Светка про кухню, что не заходила, решила ничего не говорить, а то опять разреветься, а это ни к чему.
– Долго, долго, уж мне поверь! Я в окошко смотрел. Извини, не утерпел. Окна низко довольно. Там у вас все книгами и тетрадями завалено. У тебя родители кем были, что макулатуры столько в доме?
– Советскими инженерами.
– А, ну понятно. Пойдем отсюда. Я по пути кулинарию видел. Поедим.
Светка выдохнула с усилием. Помахала себе на глаза руками. Еще раз выдохнула и поднялась. Правда, лучше прямо сейчас уйти, а то она так и будет рыдать на этой скамейке, под окнами нелюбимой родительской квартиры. «Ох, не для слабонервных такие путешествия в прошлое. Правильно, что они не законны! И пусть такими и остаются!»
И Светка поплелась за Олегом снова по дорожке, через пустырь и болотце. А там в камышах лягушки квакали, а еще и утки дикие плавали с утятами. «Вот надо же, – подумала Светка, – а про утят то я совсем забыла!»
Чем дальше они отходили от Ветлужской 22а, тем легче ей становилось. «Ну, надо же, как у меня в этом возрасте было все неспокойно оказывается», – думала Светка. «Я и забыла совсем. А тут все ощущения опять нахлынули, только мельком на квартиру и брата посмотрела, а плющит и таращит до сих пор».

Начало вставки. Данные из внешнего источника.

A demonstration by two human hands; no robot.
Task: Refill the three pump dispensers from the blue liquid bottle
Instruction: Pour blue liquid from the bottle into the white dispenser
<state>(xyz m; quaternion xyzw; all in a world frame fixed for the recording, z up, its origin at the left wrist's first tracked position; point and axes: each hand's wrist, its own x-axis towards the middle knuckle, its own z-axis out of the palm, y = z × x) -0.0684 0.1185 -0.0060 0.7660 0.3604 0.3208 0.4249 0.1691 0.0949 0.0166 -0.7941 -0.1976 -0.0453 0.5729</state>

Да и правду сказать, сложный тогда в семье был период. Мать тогда болеть начала с головой и на Светке все время срывалась, как на старшей и как на «бабушкиной дочке». Конфликт у матери с бабушкой был вечный и вялотекущий, а Светке доставалось, потому что мать бабушку достать не могла. Не та весовая категория силы, с бабушкой тягаться. А тут Светка и лицом и повадкой вся в бабулю. Ну и отыгрывалась мать на дочке. А сына заласкивала.
Светке было обидно, ей тоже хотелось, чтобы мать ее любила. А мать как будто этого и не понимала совсем, не замечала. Отец погуливал. Мать ревновала страшно и вечер через вечер в доме скандал был, и стулья по дому летали только так. Страшно детям. Хотя родители все время им говорили, что «идите в свою комнату и не высовывайтесь», и «не детского ума это дело» и «вам беспокоится не о чем», «покричим и помиримся, не суйтесь!». А тревожно было, жуть.
Пока семья жила с бабушкой в поселке, никогда такого не было. А тут папе квартиру дали, как ведущему специалисту, мать обрадовалась, что одна хозяйка в доме будет и понеслось. И хозяйка она оказалась никакая, и только за сыном привыкла смотреть, и отца, в отличие от бабушки, за холку держать не умела от всяких глупостей. Без бабули вся семья получилась, как беспризорники. Черт побери, вспоминать такое горько.